Please keep to the lines below from the one with "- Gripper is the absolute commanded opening" through the one with "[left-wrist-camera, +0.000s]", and restate them word for word, ends included.

▸ **Stored items**:
• • •

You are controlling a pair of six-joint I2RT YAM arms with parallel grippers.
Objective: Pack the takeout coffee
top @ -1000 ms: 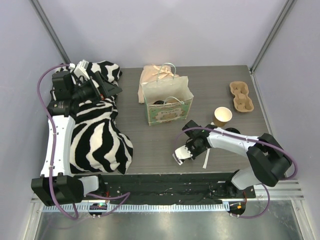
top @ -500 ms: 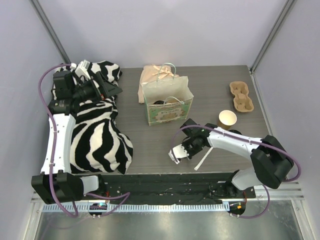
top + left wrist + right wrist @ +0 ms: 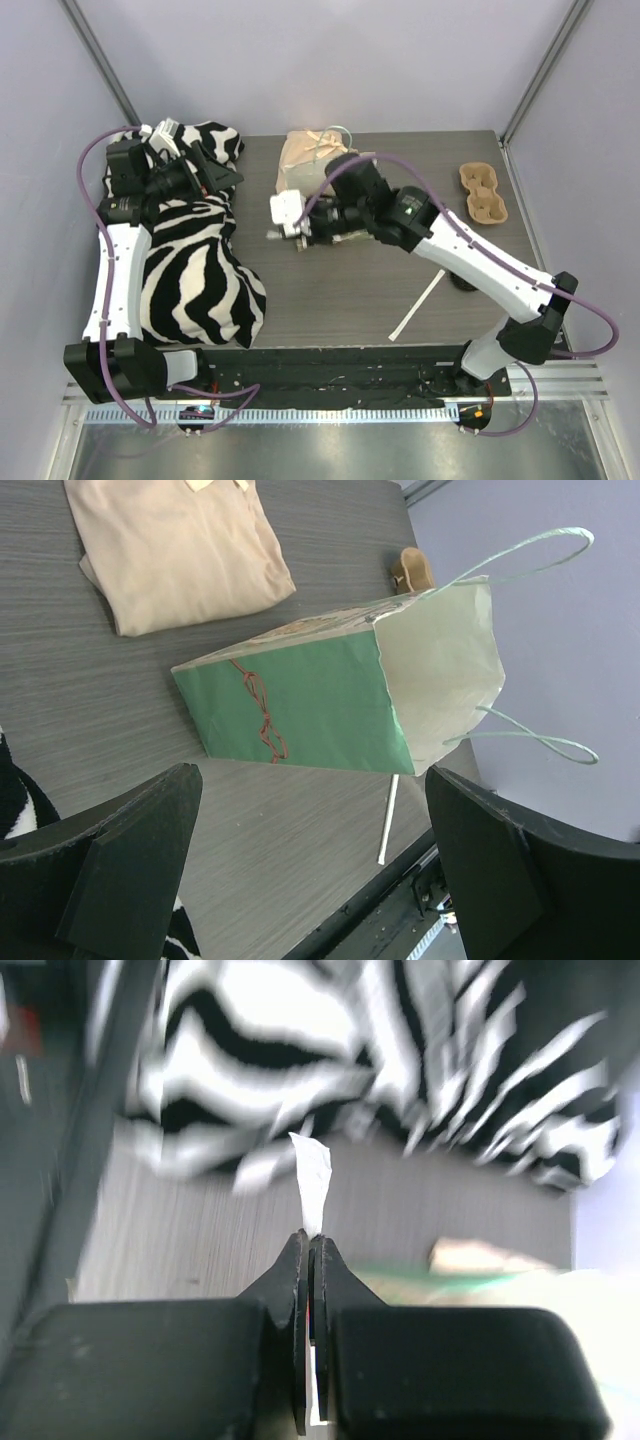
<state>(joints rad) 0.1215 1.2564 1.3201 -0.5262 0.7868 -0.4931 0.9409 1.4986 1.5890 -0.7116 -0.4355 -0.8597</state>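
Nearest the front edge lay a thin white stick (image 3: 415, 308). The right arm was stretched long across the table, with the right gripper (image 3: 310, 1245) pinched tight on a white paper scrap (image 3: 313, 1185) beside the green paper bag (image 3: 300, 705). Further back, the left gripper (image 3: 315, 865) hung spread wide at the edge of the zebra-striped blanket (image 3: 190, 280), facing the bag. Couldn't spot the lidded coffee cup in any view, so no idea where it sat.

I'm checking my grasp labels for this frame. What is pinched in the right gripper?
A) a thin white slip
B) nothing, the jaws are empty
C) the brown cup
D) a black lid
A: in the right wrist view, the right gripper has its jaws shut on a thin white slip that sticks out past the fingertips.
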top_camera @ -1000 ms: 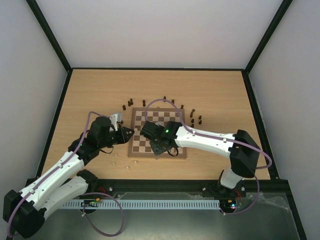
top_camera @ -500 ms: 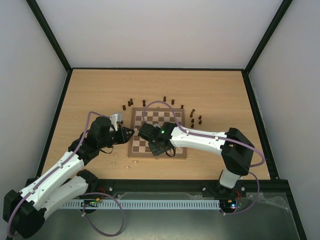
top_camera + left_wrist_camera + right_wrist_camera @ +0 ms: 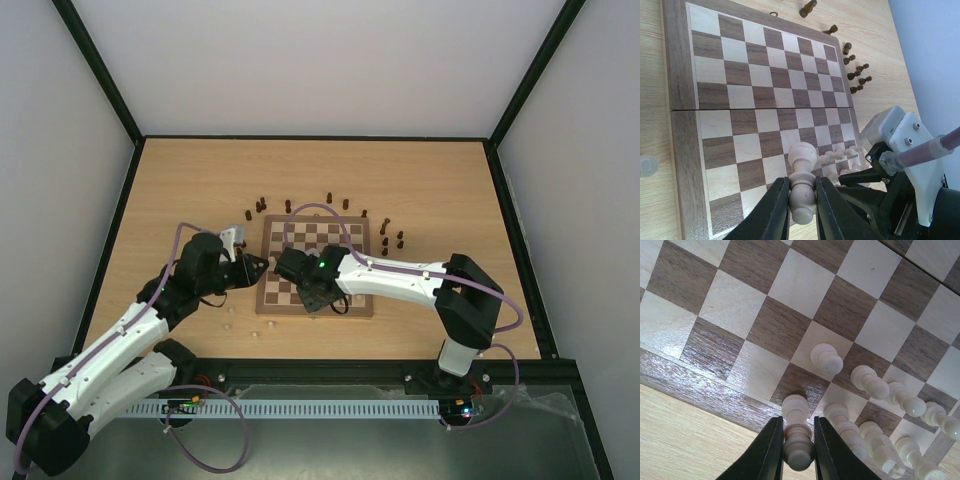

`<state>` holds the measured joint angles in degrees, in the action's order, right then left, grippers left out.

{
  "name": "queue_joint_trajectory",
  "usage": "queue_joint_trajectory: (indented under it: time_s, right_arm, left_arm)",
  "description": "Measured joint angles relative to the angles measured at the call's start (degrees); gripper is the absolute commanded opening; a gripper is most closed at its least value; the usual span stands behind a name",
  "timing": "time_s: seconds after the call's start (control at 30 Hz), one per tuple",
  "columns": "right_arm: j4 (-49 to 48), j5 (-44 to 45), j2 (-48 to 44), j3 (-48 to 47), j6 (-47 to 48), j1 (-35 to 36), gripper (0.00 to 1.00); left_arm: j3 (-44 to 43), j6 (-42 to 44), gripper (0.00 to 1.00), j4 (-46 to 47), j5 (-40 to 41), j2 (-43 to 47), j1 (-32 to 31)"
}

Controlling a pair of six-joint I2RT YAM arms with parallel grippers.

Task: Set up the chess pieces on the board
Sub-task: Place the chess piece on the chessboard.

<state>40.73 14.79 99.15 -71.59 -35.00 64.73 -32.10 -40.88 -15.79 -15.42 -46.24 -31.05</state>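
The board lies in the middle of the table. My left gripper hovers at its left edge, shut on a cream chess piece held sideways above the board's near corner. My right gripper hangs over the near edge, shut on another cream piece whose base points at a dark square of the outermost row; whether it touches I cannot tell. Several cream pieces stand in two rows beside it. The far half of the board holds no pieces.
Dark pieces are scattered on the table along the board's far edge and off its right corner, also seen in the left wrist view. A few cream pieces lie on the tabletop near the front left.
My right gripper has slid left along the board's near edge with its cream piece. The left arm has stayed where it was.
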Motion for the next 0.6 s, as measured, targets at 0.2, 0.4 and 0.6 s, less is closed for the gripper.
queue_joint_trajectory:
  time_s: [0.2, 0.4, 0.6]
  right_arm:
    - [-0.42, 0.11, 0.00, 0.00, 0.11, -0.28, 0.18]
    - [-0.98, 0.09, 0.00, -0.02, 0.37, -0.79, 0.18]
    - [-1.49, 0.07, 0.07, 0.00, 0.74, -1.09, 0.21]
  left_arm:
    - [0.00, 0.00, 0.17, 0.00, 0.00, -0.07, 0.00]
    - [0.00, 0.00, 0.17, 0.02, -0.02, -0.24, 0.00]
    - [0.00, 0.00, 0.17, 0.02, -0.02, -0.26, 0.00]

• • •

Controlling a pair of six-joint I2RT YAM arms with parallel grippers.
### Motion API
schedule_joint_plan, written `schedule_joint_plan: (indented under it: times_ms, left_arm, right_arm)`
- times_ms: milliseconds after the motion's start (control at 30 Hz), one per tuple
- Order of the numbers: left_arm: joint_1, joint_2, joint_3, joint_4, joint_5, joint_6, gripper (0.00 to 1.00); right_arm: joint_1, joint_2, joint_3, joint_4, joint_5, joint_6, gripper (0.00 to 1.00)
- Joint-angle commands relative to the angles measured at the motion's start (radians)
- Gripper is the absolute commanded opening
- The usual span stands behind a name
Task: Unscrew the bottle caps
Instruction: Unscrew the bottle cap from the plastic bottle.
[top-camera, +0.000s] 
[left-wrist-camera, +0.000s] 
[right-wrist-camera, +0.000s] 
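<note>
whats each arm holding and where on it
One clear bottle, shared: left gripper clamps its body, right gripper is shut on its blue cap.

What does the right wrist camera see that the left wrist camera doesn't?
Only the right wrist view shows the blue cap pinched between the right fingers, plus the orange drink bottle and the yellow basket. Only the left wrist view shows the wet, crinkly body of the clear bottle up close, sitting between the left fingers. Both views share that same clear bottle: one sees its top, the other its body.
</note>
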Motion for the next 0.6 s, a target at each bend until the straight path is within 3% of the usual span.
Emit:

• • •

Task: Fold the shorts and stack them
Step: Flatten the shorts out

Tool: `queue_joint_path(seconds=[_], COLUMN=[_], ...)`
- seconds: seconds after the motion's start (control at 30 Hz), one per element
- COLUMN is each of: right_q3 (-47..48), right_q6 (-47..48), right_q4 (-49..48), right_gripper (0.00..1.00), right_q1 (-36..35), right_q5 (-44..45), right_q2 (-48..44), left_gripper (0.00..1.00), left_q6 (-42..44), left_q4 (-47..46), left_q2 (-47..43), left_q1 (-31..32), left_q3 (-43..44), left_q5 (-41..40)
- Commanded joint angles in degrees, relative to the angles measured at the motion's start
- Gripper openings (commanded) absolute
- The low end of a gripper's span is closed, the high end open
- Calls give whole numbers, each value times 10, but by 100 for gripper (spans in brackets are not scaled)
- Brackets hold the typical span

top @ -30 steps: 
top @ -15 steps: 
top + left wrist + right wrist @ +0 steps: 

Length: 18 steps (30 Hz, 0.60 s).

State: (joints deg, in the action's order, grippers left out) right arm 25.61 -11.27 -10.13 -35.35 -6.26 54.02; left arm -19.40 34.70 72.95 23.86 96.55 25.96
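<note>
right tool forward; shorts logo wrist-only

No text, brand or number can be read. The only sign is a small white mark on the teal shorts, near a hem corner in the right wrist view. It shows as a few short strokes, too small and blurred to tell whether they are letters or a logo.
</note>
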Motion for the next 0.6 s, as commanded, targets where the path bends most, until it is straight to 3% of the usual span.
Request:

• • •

▸ **Your response**:
- Gripper is the absolute commanded opening
- The usual span stands behind a name
Task: Unscrew the bottle caps
Instruction: Unscrew the bottle cap from the plastic bottle.
[top-camera, +0.000s] 
[left-wrist-camera, +0.000s] 

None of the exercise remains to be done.